Copy out the records that follow, leaving every character as it is.

RECORDS PROVIDED
# # # # # # #

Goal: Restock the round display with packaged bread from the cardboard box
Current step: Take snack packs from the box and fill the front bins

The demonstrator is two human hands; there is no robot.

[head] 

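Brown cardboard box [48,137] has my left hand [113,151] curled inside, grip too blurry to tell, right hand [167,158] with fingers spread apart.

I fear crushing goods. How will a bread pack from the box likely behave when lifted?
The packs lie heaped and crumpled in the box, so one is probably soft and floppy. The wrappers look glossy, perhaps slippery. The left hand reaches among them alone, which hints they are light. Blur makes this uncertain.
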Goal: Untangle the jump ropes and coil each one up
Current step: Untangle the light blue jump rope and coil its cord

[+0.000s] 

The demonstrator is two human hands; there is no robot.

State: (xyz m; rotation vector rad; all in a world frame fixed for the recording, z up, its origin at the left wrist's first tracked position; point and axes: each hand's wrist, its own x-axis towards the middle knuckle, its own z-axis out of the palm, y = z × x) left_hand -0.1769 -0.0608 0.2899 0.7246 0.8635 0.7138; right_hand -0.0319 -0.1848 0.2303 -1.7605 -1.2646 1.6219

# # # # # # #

ANSWER TO THIS EXERCISE
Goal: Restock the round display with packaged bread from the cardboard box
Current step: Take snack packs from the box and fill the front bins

The demonstrator is two human hands; there is no robot.

[head] 

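Brown cardboard box [48,137] has my left hand [113,151] curled inside, grip too blurry to tell, right hand [167,158] with fingers spread apart.

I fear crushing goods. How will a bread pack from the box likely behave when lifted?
The packs lie heaped and crumpled in the box, so one is probably soft and floppy. The wrappers look glossy, perhaps slippery. The left hand reaches among them alone, which hints they are light. Blur makes this uncertain.
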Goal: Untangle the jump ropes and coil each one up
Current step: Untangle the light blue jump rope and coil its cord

[+0.000s] 

The demonstrator is two human hands; there is no robot.

State: (xyz m; rotation vector rad; all in a world frame fixed for the recording, z up, its origin at the left wrist's first tracked position; point and axes: each hand's wrist, its own x-axis towards the middle knuckle, its own z-axis out of the palm, y = z × x) left_hand -0.1769 -0.0608 0.2899 0.7246 0.8635 0.7138; right_hand -0.0319 -0.1848 0.2303 -1.7605 -1.2646 1.6219

With the answer given, the exercise is closed.